Yakuza 6 - The Yakuza 6 demo wasn't as memorable as the demos for Yakuza 0, but that's ok! I only had seven minutes to freely roam through Kamurocho so I barely had time for Karaoke and getting into some fights. There are no more cutaways to combat now, which I appreciate even if it does remove some of Yakuza's personality. My big takeaway is that combat is faster than previous games and feels less rigid which I appreciate. The best part of playing Yakuza 6 was afterwards I was given some Yakuza 6 branded pocket tissues.

World End Economica - I didn't get to read enough of this visual novel by the same creator of Spice and Wolf to really get a sense of it. I learned my character had a wounded leg and I also met a colorful character who apparently used to have an afro which was too expensive to maintain.
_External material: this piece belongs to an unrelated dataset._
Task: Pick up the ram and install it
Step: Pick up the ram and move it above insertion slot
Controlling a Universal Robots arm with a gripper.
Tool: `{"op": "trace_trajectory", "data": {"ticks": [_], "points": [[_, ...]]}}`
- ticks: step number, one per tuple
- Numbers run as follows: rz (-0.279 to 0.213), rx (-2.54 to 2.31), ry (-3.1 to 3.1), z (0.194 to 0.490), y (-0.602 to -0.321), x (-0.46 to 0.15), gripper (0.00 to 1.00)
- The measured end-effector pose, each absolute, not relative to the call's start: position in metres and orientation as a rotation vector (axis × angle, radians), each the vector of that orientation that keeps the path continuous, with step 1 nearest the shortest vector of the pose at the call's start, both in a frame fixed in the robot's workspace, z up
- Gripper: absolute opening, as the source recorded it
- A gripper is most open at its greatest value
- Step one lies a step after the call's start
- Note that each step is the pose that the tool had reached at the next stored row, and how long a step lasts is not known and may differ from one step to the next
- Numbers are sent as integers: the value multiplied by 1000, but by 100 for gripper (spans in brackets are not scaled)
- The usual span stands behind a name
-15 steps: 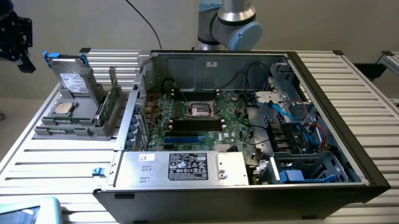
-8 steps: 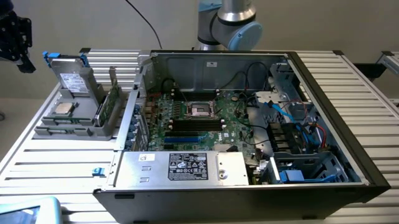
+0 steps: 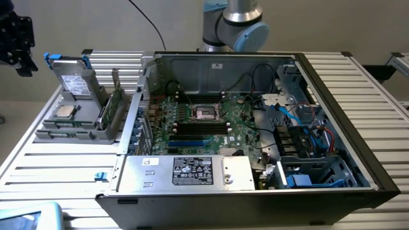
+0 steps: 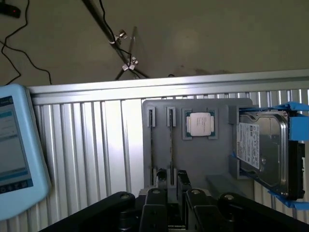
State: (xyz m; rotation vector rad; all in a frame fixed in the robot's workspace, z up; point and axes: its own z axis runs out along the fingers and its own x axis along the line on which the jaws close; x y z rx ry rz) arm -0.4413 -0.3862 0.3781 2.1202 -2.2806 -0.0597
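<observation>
Two ram sticks (image 3: 114, 103) stand on edge in a grey holder (image 3: 70, 133) on the table, at the exterior view's left of the open computer case. In the wrist view they are thin edge-on lines (image 4: 171, 145) in the holder's slots (image 4: 151, 140). My gripper (image 4: 172, 181) hangs above the holder, its dark fingertips (image 4: 161, 180) a little apart, open, with nothing between them. The exterior view has the gripper (image 3: 16, 43) high at its far left edge. The motherboard's black memory slots (image 3: 201, 127) lie inside the case.
The holder also carries a silver processor chip (image 4: 201, 123) and an upright hard drive (image 4: 263, 152) in a blue bracket. A light-blue tablet (image 4: 14, 154) lies on the slatted table. The case's power supply (image 3: 188, 171) and cables (image 3: 294, 120) crowd the motherboard (image 3: 223, 136).
</observation>
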Motion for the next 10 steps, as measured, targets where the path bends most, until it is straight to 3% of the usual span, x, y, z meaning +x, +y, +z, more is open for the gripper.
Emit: {"op": "trace_trajectory", "data": {"ticks": [2,4,5,10], "points": [[-60,2120,-2281,378,-386,-441,36],[-60,2120,-2281,378,-386,-441,36],[-58,2120,-2280,378,-386,-441,43],[-29,2107,-2269,376,-386,-441,43]]}}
The writing seemed fairly fun in English, which is important for a visual novel. The creator was actually at PSX so I was able to meet him which was memorable. 

Riverbound - Riverbound is a kid friendly, four player local co-op game where you roam around maps smashing and slashing everything in sight. Picture 2D Legend of Zelda style sword swinging in maps with a Minecraft look and you are on the right track. Riverbound is a very simple, satisfying game at its core, but it does have a few features for more advanced players to latch onto like a dodge roll and a fireball attack that controls like a twin stick shooter. Everyone in my demo had a big smile on their face while playing so this is one to keep an eye on.

Gran Turismo Sport - I can't say much about Gran Turismo Sport as I only played one race, but I enjoyed playing it with both a steering wheel and pedals. The graphics didn't look as good as I'd expect from a next gen racing game, but the car I drove behaved as I expected. I don't think I've ever played Gran Turismo online before, so for me at least it did feel novel to play a full eight person race against humans.

Firewall - I've never felt sick playing VR until I played Firewall, a 4v4 tactical shooter. It was super cool at first as I really felt I was there breaking into a house with my teammates. The slow walking speed and relative silence created a great sense of tension and the eventual shooting worked well with the Move controllers resting in the plastic gun peripheral. After five minutes of playing, I rapidly felt sick as did my friend playing with me. A combination of a shaky framerate, you standing while your character moves (including up staircases), and the rapid 45 degree camera turns had to have all contributed. Avoid this game.

Chasm - Chasm plays similarly to a 2D Metroidvania, but all the rooms are randomly pieced together. My demo clearly began right at the start of the game so I was only armed with a short sword and later on found only a fireball spell. There is no dodge roll, so timing my attacks was critical. This was a weaker demo than last year's, but I remain intrigued.